A. Extract, Load, Transform
B. Evaluate, Load, Transfer
C. Extract, Link, Transform
D. Execute, Load, Test
Answer: A
12. Which tool is used for orchestration?
A. MySQL
B. Apache Airflow
C. Excel
D. Tableau
Answer: B
13. Which tool is used for streaming?
A. Hadoop
B. Apache Kafka
C. Power BI
D. PostgreSQL
Answer: B
14. What is a DAG?
A. Data Access Grid
B. Directed Acyclic Graph
C. Data Analysis Group
D. Dynamic Access Gateway
Answer: B
15. What is latency?
A. Storage size
B. Delay in processing
C. Data format
D. Speed boost
Answer: B
16. Fault tolerance means:
A. No errors
B. Crash always
C. Works despite failures
D. Fast system
Answer: C
17. Which tool processes big data?
A. Excel
B. Notepad
C. Apache Spark
D. Paint
Answer: C
18. Orchestration means:
A. Data storage
B. Managing tasks
C. Visualization
D. Compression
Answer: B
19. Scheduling means:
A. Random execution
B. Timed execution
C. Deletion
D. Storage
Answer: B
20. Pipeline failure means:
A. Success
B. Task not completed
C. Data deleted
D. Fast run
Answer: B
21. Data ingestion is:
A. Deleting data
B. Collecting data
C. Visualizing data
D. Encrypting data
Answer: B
22. Schema refers to:
A. Code
B. Data structure
C. Storage
D. UI
Answer: B
23. Data validation is:
A. Deleting wrong data
B. Checking accuracy
C. Compressing data
D. Uploading data
Answer: B
24. Logging means:
A. Deleting logs
B. Recording events
C. Visualization
D. Storage
Answer: B
25. Monitoring is:
A. Ignoring pipeline
B. Tracking performance
C. Deleting data
D. Coding
Answer: B
Advanced Level (26–40)
26. Streaming pipeline processes:
A. Stored data
B. Real-time data
C. Deleted data
D. Static data
Answer: B
27. Batch pipeline processes:
A. Real-time
B. Chunked data
C. Random data
D. No data
Answer: B
28. Idempotency means:
A. Different results
B. Same result repeatedly
C. Fast result
D. No result
Answer: B
29. Data partitioning is:
A. Merging data
B. Splitting data
C. Deleting data
D. Encrypting data
Answer: B
30. Scalability means:
A. Small system
B. Handle growth
C. Slow system
D. Fixed size
Answer: B
31. Data lineage tracks:
A. Errors
B. Flow of data
C. Speed
D. Storage
Answer: B
32. Data lake stores:
A. Structured only
B. Raw data
C. Clean data
D. Logs
Answer: B
33. Data warehouse stores:
A. Raw data
B. Structured data
C. Images
D. Audio
Answer: B
34. Backpressure means:
A. Fast system
B. Overload slowdown
C. No data
D. Storage issue
Answer: B
35. Checkpointing is:
A. Deleting progress
B. Saving progress
C. Restarting system
D. Monitoring logs
Answer: B
36. Retry logic is:
A. Stop process
B. Re-run failed tasks
C. Delete tasks
D. Ignore errors
Answer: B
37. Which is orchestration tool?
A. Chrome
B. Apache Airflow
C. VLC
D. Zoom
Answer: B
38. Event-driven architecture:
A. Manual system
B. Reacts to events
C. Static system
D. Offline system
Answer: B
39. Data observability is:
A. Storage
B. Monitoring data health
C. Deleting logs
D. Coding
Answer: B
40. Self-healing pipeline:
A. Manual fix
B. Auto-fix issues
C. Slow system
D. No errors
Answer: B
Conclusion
Mastering data pipelines is essential for anyone working with modern data systems. This quiz covered everything from foundational concepts like ETL and batch processing to advanced topics such as real-time streaming, fault tolerance, and data observability.

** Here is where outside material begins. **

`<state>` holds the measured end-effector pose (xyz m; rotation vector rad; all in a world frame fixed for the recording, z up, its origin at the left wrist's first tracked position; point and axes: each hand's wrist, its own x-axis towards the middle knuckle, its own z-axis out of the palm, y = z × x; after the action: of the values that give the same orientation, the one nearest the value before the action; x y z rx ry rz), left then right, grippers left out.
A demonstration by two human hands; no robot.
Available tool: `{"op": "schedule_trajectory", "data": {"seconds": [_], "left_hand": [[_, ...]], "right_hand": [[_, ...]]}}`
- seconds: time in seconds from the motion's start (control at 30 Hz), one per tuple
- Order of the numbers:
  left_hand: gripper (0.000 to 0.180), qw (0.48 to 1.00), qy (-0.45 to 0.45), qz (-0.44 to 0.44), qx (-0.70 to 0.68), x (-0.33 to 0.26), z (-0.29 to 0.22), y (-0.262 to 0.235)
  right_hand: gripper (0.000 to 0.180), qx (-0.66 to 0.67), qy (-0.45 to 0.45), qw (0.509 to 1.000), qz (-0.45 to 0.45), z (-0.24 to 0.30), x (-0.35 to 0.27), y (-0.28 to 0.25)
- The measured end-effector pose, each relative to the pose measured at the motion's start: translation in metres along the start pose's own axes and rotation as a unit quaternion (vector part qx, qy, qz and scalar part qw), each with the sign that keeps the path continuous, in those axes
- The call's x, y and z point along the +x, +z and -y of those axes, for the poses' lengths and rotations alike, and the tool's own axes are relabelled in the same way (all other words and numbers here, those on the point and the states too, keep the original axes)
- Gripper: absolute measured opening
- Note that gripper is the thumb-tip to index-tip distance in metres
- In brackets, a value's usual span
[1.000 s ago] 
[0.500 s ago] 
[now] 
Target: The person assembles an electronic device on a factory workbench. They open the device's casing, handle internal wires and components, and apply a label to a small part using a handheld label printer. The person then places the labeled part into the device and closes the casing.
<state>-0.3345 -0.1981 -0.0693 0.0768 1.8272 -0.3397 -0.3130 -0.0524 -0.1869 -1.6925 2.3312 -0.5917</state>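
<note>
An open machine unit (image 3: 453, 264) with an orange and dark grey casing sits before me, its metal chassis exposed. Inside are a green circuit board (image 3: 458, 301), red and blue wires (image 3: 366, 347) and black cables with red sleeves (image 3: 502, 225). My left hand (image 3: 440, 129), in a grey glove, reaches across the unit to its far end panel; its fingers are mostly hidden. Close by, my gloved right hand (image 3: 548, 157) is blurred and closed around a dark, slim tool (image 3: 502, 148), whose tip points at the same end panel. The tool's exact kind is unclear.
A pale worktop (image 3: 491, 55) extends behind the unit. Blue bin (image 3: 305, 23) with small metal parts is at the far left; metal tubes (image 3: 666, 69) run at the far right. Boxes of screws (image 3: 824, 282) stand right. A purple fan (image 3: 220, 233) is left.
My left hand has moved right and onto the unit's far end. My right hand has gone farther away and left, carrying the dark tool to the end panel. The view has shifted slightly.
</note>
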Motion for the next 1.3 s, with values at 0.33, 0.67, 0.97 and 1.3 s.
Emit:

By testing your knowledge across different levels, you not only identify what you already understand but also uncover areas that need improvement. Tools like Apache Airflow, Apache Kafka, and Apache Spark play a crucial role in building efficient and scalable pipelines, and familiarity with them is a strong advantage.
As data continues to grow in volume and importance, the ability to design, manage, and optimize pipelines will remain a highly valuable skill. Whether you’re preparing for interviews, improving your expertise, or just starting out, consistent practice through quizzes like this will strengthen your understanding.
Keep learning, keep building, and most importantly keep experimenting.